District Court of Appeal of Florida, Second District
Jan 28, 1994
631 So. 2d 327 (Fla. Dist. Ct. App. 1994)


In Fortner, the trial court awarded attorney's fees to the former wife incurred "while establishing in bankruptcy court that Mr. Fortner's bankruptcy did not discharge his obligation to pay her alimony or support."

Summary of this case from Hirschenson v. Hirschenson


No. 93-00597.

January 28, 1994.

Appeal from the Circuit Court, Pinellas County, Anthony Rondolino, J.

Carla M. Townsend of Robinson, Steagall, Bornstein, Govan, Burns Hornbeck, St. Petersburg, for appellant.

David B. McEwen of David B. McEwen, P.A., St. Petersburg, for appellee.

Mr. Fortner appeals an award of attorney's fees to his former wife. She incurred the fees while establishing in bankruptcy court that Mr. Fortner's bankruptcy did not discharge his obligation to pay her alimony or support. We agree with the trial court that it made no difference whether Mrs. Fortner chose to litigate this issue of discharge in state court or in bankruptcy court. In either forum, the attorney's fees were incurred in an enforcement proceeding "under" chapter 61, and the trial court had the authority to award attorney's fees pursuant to section 61.16, Florida Statutes (1991).

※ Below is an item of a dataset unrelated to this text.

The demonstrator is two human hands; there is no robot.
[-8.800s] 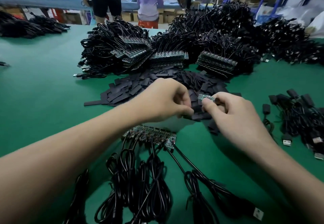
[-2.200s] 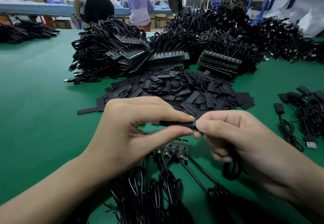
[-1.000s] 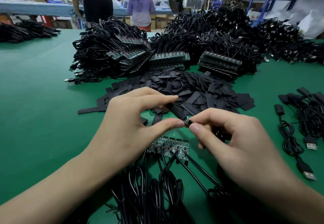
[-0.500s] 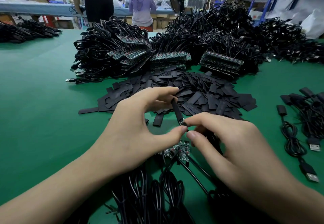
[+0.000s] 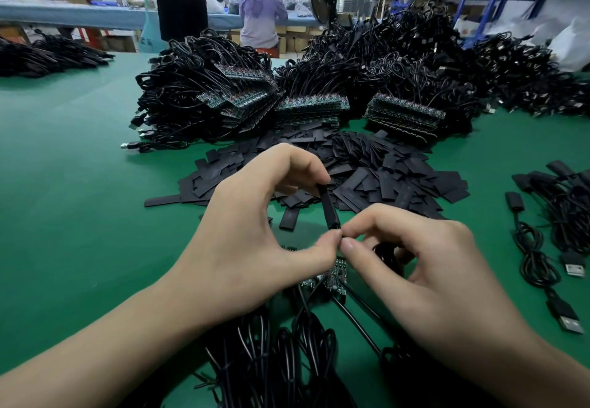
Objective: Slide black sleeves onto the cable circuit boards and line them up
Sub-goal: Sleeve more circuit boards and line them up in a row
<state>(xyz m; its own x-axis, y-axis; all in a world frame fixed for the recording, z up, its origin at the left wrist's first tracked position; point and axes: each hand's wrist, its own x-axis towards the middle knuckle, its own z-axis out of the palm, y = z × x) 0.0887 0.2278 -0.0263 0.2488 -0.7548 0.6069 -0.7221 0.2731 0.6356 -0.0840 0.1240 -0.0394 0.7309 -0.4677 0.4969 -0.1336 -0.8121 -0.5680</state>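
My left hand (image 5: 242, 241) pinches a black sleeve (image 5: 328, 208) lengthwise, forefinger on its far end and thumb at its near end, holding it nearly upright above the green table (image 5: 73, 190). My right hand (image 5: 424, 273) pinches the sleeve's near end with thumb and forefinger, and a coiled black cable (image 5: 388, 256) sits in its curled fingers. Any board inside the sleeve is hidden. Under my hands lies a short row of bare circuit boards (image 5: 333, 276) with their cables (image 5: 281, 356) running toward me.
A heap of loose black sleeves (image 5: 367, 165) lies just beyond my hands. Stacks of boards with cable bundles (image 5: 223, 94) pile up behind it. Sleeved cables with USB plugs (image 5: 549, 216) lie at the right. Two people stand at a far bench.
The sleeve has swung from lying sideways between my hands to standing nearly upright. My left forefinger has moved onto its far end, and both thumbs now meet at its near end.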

Mr. and Mrs. Fortner divorced in 1990. During mediation, they agreed that Mr. Fortner would pay Mrs. Fortner child support. He also agreed to pay Mrs. Fortner $3,850 over a period of twelve months. The final judgment of dissolution incorporated the terms of the stipulation.

In March 1991, Mr. Fortner filed bankruptcy and sought to discharge the $3,850 debt owed to his former wife. Mrs. Fortner filed an adversary proceeding in the bankruptcy proceeding to establish that the debt was alimony or support, and was not dischargeable pursuant to 11 U.S.C. § 523(a)(5) (1988). The bankruptcy court heard the matter and ruled in favor of Mrs. Fortner. That court found Mr. Fortner owed the $3,850 debt to Mrs. Fortner for expenses paid on behalf of the child.

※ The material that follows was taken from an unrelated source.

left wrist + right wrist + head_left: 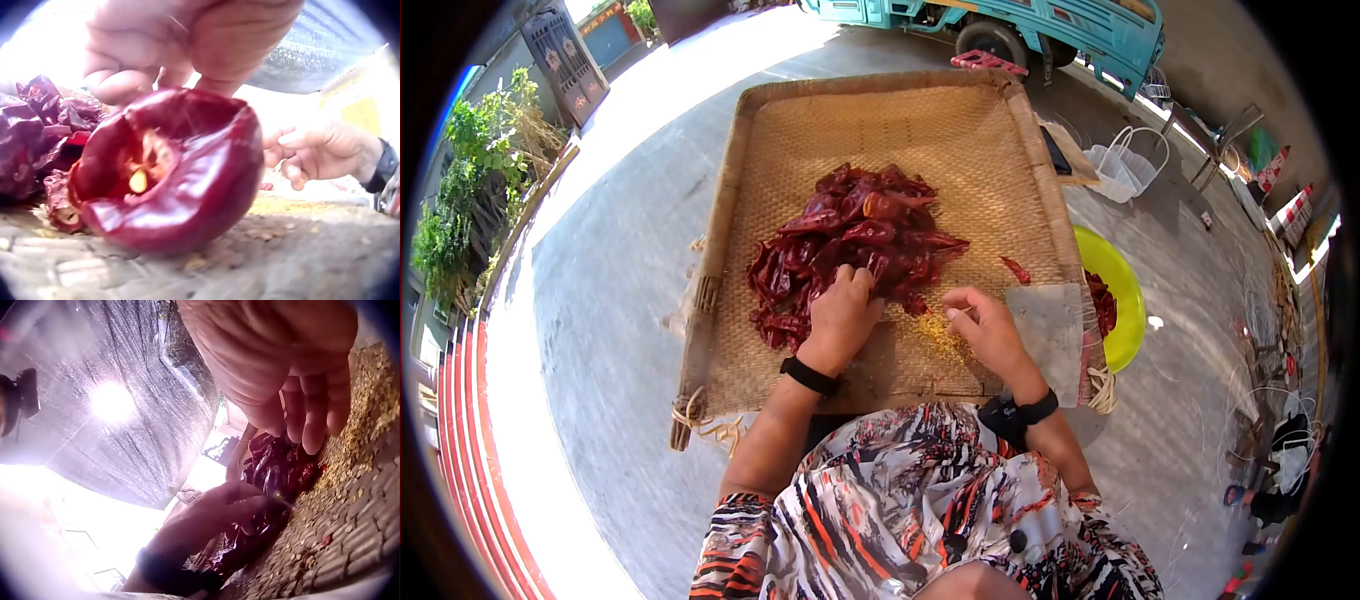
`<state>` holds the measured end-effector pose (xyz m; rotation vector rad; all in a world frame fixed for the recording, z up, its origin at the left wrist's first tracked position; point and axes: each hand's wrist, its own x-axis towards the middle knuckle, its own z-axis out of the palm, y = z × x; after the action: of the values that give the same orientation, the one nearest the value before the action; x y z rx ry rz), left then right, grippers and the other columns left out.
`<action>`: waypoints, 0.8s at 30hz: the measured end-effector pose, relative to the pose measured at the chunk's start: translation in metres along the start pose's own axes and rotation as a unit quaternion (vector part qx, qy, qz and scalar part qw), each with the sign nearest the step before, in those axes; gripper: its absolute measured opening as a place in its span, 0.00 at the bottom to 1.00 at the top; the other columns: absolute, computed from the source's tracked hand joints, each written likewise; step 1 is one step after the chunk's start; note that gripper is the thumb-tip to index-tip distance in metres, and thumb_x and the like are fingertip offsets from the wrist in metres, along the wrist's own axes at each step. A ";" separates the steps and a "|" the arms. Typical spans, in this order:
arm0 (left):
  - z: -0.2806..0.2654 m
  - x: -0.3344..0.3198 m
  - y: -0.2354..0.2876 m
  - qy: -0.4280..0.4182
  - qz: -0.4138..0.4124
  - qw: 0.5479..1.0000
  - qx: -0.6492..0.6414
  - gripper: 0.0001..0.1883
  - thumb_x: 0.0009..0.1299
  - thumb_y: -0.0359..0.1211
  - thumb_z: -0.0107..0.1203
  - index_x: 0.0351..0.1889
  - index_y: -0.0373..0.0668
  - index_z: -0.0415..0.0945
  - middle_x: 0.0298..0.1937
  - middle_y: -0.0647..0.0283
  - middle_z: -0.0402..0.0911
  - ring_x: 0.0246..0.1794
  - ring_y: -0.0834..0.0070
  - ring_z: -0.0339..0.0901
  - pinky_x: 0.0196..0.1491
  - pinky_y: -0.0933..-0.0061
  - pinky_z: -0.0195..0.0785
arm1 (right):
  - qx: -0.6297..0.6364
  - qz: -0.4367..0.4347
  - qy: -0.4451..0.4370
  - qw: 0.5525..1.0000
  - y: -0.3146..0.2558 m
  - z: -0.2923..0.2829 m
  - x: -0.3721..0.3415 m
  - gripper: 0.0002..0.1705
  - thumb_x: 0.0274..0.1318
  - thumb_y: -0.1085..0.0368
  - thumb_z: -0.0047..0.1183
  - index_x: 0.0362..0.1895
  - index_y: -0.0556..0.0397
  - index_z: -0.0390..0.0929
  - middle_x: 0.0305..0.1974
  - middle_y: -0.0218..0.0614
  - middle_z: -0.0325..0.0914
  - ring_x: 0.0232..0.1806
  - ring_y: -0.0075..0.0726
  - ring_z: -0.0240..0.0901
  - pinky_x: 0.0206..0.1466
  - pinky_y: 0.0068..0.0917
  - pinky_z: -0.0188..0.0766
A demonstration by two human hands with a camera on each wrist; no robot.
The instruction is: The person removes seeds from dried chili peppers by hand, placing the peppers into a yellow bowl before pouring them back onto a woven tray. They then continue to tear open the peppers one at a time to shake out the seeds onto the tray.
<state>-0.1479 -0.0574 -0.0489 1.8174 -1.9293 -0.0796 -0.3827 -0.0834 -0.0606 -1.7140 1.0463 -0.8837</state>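
The left hand (pixel 840 318) curls over a dried pepper (pixel 212 190) at six o'clock of the pile (pixel 870 232), grip indeterminable, while the right hand (pixel 988 335), fingers relaxed, holds nothing at four o'clock, the tray's (pixel 880 120) raised rim presumably containing loose seeds (pixel 940 335).

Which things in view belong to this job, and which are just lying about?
Likely in the job:
dried red peppers, by the left hand
yellow seeds, near the right hand
woven tray beneath them
lime-green bowl at its right side, holding more peppers

Likely just around:
white basket
teal vehicle
plants
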 end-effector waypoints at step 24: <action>-0.029 -0.003 0.030 -0.217 -0.002 0.901 -0.375 0.10 0.71 0.28 0.52 0.49 0.36 0.74 0.33 0.58 0.78 0.31 0.73 0.76 0.35 0.71 0.71 | 0.218 0.094 0.028 0.971 0.009 0.002 -0.001 0.22 0.69 0.56 0.50 0.59 0.57 0.67 0.31 0.29 0.73 0.26 0.19 0.70 0.30 0.18 0.69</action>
<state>-0.1648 -0.0431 -0.0133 1.3274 -1.7837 -1.1485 -0.3836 -0.0842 -0.0695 -1.2104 0.9500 -0.9603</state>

Mrs. Fortner then filed an enforcement action in state court requesting that her former husband be held in contempt for willful failure to pay the support award. She also requested fees for the bankruptcy proceeding. The trial court held Mr. Fortner in contempt and awarded Mrs. Fortner attorney's fees of approximately $6,000.

Mr. Fortner argues that the trial court lacked statutory authority to award fees for the adversary proceeding in bankruptcy court. Section 61.16, Florida Statutes (1991), authorizes an award of attorney's fees in an "enforcement" proceeding "under" chapter 61. He maintains that an adversary proceeding in bankruptcy court can never be a proceeding "under" chapter 61. We disagree.

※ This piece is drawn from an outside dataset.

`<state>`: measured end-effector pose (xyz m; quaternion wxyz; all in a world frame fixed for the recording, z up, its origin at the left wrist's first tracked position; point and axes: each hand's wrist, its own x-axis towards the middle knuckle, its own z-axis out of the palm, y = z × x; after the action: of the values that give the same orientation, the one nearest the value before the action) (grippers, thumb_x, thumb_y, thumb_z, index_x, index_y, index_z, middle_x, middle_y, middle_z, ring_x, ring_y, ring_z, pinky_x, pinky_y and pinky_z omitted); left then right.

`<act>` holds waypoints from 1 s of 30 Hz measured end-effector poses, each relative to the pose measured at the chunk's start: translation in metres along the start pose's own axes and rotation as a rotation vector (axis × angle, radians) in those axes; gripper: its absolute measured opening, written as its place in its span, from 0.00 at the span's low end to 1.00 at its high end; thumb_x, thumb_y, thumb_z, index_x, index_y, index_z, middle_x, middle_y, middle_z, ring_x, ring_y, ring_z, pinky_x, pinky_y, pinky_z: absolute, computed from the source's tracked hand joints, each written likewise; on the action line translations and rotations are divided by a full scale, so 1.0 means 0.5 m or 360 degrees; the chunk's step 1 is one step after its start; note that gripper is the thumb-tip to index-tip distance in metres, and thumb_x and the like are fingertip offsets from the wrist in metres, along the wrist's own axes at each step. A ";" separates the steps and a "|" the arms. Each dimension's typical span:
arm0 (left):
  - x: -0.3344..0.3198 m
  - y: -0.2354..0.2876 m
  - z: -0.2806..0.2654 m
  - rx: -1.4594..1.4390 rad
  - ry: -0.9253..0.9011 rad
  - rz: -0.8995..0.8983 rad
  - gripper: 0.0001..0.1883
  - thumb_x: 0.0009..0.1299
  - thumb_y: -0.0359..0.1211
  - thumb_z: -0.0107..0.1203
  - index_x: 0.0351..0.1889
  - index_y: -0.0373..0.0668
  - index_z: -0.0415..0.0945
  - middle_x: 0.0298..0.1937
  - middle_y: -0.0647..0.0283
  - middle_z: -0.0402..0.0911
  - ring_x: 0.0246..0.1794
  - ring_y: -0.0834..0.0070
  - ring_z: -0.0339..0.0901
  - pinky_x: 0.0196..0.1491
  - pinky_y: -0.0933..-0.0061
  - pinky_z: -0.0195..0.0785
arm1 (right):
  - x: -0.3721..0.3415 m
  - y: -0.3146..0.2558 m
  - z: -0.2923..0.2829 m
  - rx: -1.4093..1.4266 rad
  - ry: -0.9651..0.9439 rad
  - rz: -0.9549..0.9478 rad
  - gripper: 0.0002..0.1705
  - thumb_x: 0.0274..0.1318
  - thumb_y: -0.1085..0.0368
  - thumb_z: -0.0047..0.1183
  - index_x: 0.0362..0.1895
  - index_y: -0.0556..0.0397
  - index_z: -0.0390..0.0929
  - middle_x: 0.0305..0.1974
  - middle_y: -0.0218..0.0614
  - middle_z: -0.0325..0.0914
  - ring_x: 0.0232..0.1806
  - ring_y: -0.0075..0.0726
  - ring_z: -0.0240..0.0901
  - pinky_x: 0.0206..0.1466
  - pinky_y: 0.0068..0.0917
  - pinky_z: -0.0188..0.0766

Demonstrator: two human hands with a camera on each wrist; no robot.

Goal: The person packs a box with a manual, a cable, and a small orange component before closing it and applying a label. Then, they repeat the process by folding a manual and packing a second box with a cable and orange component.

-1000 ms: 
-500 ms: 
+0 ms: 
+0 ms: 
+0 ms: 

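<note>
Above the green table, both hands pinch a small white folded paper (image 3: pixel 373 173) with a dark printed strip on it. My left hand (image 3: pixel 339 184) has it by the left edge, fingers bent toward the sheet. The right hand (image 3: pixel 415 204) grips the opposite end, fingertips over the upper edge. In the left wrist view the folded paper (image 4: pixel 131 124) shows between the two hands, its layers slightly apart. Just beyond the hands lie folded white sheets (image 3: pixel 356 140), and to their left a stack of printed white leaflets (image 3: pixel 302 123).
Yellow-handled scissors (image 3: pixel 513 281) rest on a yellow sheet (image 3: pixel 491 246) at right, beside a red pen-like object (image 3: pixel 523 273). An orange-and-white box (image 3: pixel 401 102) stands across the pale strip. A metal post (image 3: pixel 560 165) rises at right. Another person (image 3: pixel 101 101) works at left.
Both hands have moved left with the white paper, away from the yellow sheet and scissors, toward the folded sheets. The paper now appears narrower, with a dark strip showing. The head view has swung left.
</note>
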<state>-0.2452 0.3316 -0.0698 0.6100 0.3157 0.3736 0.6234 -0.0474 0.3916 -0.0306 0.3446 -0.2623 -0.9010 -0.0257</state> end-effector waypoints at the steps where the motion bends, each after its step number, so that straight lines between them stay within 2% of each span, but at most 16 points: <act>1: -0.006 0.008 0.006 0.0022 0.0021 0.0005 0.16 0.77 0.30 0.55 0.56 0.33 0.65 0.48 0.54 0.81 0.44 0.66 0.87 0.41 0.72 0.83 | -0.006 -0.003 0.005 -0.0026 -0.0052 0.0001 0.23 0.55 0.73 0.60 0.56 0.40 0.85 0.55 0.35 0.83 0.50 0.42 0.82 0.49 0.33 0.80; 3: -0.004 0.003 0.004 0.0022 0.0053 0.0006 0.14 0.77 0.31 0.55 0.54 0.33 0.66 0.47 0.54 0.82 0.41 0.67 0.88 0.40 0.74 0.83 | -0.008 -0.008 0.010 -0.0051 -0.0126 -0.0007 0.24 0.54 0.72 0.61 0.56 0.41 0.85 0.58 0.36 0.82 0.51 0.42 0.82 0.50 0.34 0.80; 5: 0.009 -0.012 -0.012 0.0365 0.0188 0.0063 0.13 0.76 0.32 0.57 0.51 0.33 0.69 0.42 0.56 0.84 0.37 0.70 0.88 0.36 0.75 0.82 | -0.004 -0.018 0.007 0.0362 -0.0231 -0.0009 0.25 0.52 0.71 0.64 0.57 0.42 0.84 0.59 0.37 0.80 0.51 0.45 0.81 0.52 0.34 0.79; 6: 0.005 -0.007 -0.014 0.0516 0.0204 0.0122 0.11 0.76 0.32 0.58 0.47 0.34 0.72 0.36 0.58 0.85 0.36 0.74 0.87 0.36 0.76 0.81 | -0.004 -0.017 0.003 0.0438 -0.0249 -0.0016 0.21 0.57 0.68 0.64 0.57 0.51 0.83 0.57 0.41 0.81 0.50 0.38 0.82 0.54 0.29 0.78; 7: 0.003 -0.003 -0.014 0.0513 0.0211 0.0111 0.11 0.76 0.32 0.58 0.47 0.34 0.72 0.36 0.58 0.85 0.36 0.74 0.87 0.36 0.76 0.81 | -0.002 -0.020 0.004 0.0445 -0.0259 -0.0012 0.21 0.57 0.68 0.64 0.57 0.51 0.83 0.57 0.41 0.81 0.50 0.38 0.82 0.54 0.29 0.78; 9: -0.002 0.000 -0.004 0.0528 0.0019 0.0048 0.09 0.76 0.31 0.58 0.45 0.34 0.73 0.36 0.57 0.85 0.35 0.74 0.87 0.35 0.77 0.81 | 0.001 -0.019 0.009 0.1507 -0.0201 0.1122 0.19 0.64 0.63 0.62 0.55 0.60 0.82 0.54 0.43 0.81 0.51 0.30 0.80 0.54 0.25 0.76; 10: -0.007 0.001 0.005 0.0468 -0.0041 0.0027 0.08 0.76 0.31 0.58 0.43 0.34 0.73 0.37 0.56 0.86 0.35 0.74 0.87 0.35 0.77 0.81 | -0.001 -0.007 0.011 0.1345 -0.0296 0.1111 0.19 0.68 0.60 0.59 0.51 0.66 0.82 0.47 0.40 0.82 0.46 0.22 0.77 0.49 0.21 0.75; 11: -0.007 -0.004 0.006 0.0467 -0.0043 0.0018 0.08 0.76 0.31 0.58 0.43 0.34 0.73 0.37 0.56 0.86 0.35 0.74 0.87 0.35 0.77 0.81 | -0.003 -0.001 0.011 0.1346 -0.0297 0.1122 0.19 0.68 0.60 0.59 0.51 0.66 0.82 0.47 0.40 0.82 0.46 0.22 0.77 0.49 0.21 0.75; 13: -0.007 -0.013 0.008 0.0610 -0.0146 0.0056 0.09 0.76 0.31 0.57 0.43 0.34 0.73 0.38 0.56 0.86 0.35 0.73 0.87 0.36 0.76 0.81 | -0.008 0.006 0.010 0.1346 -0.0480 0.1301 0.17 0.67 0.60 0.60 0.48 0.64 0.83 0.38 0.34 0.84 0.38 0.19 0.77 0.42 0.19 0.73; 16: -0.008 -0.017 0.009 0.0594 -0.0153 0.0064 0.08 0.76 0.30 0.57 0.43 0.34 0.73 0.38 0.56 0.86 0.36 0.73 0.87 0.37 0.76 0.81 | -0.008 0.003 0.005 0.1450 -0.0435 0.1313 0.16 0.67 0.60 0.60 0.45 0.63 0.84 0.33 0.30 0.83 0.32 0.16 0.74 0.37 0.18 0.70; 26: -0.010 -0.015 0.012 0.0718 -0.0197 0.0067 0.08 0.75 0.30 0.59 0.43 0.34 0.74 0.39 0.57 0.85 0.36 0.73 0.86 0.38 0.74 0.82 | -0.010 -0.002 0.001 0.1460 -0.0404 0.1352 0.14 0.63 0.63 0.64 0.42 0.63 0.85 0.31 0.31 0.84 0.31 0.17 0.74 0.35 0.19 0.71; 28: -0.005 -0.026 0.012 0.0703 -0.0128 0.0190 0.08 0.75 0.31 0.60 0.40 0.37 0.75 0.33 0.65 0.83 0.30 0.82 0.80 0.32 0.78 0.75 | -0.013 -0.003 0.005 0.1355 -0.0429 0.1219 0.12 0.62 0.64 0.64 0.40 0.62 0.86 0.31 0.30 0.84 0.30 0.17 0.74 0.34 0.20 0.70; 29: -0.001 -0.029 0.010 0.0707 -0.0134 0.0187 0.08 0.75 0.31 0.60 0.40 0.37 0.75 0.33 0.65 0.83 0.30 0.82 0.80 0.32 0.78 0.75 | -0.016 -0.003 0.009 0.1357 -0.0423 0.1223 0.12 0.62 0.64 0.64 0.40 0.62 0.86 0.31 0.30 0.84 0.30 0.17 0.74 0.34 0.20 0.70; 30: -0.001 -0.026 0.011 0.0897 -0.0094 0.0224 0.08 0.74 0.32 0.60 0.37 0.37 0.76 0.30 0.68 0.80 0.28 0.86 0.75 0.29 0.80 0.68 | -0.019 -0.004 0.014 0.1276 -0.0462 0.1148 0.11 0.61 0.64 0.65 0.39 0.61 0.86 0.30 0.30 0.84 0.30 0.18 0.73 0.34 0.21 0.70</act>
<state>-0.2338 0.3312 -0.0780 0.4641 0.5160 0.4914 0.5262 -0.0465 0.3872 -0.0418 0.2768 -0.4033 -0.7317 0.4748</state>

Although some obligations between former spouses are dischargeable in bankruptcy, a debt to a spouse for child support or alimony is not dischargeable. 11 U.S.C. § 523(a)(5) (1988). Unlike many other debts, alimony and support are not automatically discharged in the absence of an objection by the creditor. See 11 U.S.C. § 523(c) (1988). Instead, it is now well-established that both bankruptcy court and state court have concurrent jurisdiction to determine whether the debt is a non-dischargeable obligation in the nature of alimony. In re Rabeiro, 151 B.R. 965 (Bankr.M.D.Fla. 1993); In re Orr, 99 B.R. 109 (Bankr.S.D.Fla. 1989). Thus, Mrs. Fortner had the option of filing her petition to determine the nature of this debt in either court.

Mr. Fortner admits that he would be obligated to pay fees if the issue of discharge had been litigated in state court in an enforcement proceeding. He argues that a different result is necessary simply because his spouse decided to resolve the issue in bankruptcy court.

When such concurrent jurisdiction exists, an attempt to collect overdue alimony does not cease to be an enforcement proceeding under chapter 61 merely because a party selects a federal forum rather than a state forum to resolve the issue of discharge. Under these circumstances, either jurisdiction is invoked to enforce rights to alimony under a chapter 61 final judgment. Accordingly, the trial court properly granted Mrs. Fortner's request for attorney's fees concerning the issue of discharge.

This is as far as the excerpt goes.